About the WITPI Project
The Working in the Public Interest project (WITPI), funded by the Economic and Social Research Council, will bring together colleagues from the University of Sheffield, University College London, Newcastle University and The University of Lisbon.
The overall aim of the project is to explore whether and how the privatisation of spatial planning activities is reshaping professional practices and justifications of how planning serves the public interest.
It will focus on three key areas:
- The extent and nature of private sector involvement in planning;
- The implications of this involvement for planners’ understanding of their professional role;
- The consequences of this involvement for traditional justifications of planning activities as in the ‘public interest’.
and will answer five research questions:
- How have the roles of the public and private sectors in delivering public interest planning goals changed over the post- war period?
- Through what public/private organisational forms is planning now delivered?
- How have professional planners working in diverse settings adjusted to changing organisational arrangements, what ‘professional’ work do they do, and how do they define and understand their professional identity?
- What effects do different organisational configurations have on the ways that planning’s contested public interest purposes are defined and realised, particularly in relation to the complexities of place, democracy, and local politics?
- How can ‘public service’ professional labour be reimagined as a means of better realising public interest goals, and challenging dominant understandings of what public services can and should legitimately deliver?

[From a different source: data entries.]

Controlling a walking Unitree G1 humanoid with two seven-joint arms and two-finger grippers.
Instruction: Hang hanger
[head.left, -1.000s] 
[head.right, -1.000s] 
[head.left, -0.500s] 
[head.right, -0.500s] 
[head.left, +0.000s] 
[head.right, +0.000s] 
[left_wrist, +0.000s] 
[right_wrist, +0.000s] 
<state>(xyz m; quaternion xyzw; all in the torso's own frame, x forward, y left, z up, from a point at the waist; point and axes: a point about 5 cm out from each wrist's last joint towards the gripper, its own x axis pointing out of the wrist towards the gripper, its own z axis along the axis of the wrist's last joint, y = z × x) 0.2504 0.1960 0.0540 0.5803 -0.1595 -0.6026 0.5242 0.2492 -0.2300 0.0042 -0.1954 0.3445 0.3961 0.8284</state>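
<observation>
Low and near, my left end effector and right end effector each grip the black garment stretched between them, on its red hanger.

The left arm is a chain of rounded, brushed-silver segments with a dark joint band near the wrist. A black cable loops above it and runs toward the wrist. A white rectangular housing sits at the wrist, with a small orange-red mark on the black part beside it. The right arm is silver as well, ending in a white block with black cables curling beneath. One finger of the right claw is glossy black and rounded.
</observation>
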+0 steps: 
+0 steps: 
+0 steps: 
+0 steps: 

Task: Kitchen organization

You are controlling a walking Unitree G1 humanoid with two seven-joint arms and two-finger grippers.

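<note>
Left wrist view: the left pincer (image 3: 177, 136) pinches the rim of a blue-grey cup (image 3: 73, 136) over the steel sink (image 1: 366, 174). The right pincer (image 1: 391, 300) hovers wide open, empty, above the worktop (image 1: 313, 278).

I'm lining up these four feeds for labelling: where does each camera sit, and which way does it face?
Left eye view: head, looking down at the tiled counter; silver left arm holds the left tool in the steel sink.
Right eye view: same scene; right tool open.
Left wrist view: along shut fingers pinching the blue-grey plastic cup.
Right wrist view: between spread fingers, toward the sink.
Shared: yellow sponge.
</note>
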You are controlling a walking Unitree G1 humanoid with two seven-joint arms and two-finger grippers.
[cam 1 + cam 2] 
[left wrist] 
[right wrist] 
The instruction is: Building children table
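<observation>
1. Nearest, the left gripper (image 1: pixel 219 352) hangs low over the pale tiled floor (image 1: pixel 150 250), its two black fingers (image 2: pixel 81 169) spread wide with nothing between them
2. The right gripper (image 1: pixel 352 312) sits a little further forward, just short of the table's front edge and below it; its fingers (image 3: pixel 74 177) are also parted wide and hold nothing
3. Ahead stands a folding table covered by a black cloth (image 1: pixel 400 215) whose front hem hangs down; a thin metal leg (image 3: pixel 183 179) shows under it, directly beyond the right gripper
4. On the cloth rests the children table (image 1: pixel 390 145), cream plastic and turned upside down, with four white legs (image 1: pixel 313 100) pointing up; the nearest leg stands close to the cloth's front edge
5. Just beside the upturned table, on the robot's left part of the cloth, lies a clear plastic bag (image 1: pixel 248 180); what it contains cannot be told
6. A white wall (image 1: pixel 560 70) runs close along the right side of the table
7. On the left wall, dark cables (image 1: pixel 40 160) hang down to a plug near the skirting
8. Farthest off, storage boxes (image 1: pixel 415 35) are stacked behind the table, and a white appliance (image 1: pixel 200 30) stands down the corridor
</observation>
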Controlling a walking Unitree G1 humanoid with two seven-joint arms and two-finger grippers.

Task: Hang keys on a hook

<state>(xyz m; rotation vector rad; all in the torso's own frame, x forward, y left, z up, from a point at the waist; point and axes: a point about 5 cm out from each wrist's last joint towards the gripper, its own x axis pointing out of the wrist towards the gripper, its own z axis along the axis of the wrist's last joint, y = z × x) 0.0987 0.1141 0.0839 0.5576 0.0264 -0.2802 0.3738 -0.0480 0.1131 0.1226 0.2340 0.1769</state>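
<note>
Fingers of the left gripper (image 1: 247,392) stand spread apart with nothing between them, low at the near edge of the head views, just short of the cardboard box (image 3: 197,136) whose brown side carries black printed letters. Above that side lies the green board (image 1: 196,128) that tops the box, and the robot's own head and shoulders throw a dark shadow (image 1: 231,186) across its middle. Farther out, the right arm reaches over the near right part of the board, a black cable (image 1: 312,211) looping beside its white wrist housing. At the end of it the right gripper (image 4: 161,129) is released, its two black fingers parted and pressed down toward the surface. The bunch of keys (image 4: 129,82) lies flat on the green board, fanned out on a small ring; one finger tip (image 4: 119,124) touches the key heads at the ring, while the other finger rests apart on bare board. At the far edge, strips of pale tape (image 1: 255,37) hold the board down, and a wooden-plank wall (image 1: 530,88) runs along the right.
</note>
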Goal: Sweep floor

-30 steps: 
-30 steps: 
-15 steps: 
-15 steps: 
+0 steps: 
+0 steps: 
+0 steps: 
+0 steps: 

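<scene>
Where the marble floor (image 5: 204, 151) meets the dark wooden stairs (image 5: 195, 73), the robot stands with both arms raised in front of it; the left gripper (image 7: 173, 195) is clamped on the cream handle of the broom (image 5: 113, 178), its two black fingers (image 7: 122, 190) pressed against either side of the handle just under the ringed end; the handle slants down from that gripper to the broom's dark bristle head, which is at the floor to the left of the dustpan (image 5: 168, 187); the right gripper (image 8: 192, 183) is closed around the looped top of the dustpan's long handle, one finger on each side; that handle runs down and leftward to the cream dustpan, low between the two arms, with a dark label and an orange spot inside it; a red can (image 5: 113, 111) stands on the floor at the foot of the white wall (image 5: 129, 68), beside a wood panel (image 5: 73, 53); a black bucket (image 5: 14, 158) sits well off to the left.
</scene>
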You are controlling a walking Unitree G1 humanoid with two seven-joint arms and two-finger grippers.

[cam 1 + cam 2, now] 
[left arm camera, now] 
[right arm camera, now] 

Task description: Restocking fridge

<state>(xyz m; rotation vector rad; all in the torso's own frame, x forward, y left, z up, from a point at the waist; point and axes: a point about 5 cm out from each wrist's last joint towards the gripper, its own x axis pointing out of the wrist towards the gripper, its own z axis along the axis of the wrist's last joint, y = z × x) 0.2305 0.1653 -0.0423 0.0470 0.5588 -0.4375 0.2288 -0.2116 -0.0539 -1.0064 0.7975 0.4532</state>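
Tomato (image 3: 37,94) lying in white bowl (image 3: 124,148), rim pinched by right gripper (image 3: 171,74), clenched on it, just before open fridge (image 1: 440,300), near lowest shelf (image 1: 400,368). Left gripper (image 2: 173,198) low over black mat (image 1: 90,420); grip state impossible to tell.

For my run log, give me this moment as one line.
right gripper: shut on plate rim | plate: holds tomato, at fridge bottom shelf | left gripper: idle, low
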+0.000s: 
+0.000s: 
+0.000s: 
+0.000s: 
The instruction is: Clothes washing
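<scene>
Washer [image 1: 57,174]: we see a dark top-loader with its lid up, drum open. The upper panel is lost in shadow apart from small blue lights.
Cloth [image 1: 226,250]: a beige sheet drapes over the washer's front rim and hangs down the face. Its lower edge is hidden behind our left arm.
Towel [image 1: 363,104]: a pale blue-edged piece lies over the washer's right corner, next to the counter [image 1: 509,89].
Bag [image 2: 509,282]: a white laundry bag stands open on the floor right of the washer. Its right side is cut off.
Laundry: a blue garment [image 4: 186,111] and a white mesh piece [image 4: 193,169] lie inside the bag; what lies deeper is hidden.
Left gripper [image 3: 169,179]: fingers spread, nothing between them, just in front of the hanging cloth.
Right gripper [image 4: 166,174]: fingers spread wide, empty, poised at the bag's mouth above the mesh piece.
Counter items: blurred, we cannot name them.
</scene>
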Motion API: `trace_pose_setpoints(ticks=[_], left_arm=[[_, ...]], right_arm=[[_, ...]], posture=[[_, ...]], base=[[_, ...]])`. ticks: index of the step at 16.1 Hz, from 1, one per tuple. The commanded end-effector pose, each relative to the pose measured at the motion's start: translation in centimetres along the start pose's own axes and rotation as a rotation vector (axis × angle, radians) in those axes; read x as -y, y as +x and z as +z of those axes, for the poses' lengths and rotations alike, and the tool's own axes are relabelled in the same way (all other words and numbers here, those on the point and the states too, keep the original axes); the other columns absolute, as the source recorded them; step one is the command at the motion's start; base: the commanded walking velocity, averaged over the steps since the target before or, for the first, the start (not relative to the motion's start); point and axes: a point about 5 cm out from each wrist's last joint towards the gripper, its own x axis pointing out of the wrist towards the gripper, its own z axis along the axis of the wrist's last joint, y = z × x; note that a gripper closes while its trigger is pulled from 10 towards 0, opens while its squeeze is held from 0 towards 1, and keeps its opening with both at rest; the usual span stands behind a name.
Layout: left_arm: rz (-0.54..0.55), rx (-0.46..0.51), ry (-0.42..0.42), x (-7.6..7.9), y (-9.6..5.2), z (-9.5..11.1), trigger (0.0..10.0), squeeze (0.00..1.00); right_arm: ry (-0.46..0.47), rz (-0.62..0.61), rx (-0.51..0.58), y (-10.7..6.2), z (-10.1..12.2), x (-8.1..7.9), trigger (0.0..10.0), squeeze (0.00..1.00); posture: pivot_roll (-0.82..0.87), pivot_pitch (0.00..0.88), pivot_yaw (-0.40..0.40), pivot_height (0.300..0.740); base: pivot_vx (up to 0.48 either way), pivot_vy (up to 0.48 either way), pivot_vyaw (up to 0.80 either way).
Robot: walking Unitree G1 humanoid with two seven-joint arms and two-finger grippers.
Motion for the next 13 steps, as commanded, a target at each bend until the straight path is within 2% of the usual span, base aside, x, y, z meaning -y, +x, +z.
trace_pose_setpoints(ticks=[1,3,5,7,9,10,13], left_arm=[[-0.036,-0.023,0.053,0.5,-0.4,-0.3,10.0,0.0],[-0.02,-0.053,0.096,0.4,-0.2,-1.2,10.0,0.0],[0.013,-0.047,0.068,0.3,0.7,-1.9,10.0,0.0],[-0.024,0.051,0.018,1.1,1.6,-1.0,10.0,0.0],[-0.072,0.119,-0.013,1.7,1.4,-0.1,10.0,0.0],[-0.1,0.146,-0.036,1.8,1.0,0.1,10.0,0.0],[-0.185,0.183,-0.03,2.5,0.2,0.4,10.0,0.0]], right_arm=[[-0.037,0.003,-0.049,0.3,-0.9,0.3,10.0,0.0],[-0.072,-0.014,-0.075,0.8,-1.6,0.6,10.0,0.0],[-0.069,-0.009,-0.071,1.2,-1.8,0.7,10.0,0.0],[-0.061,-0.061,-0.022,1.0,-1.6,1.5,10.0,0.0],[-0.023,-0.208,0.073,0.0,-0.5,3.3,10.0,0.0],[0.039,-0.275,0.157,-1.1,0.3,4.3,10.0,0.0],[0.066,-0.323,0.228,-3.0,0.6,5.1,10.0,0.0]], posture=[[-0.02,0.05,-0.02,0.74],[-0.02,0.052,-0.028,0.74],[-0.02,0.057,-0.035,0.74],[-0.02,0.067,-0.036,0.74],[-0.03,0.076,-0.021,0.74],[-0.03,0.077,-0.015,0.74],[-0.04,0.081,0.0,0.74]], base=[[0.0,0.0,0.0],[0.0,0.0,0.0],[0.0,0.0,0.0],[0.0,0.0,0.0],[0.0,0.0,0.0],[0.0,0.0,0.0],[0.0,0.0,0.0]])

What contribution will WITPI make?
WITPI aims to influence both academic and practice debates. As the first empirical study of how privatisation is influencing UK planning, the project will make several ground-breaking contributions to knowledge. It will provide academics with an innovative framework for understanding how these profound changes are reshaping what it means to be a ‘professional’, and the nature of decision-making in the ‘public interest’. Finally, it will generate debate about how professionals might better realise the public interest in the future; highlighting the potentials but also the dangers of the commercialisation of public sector work.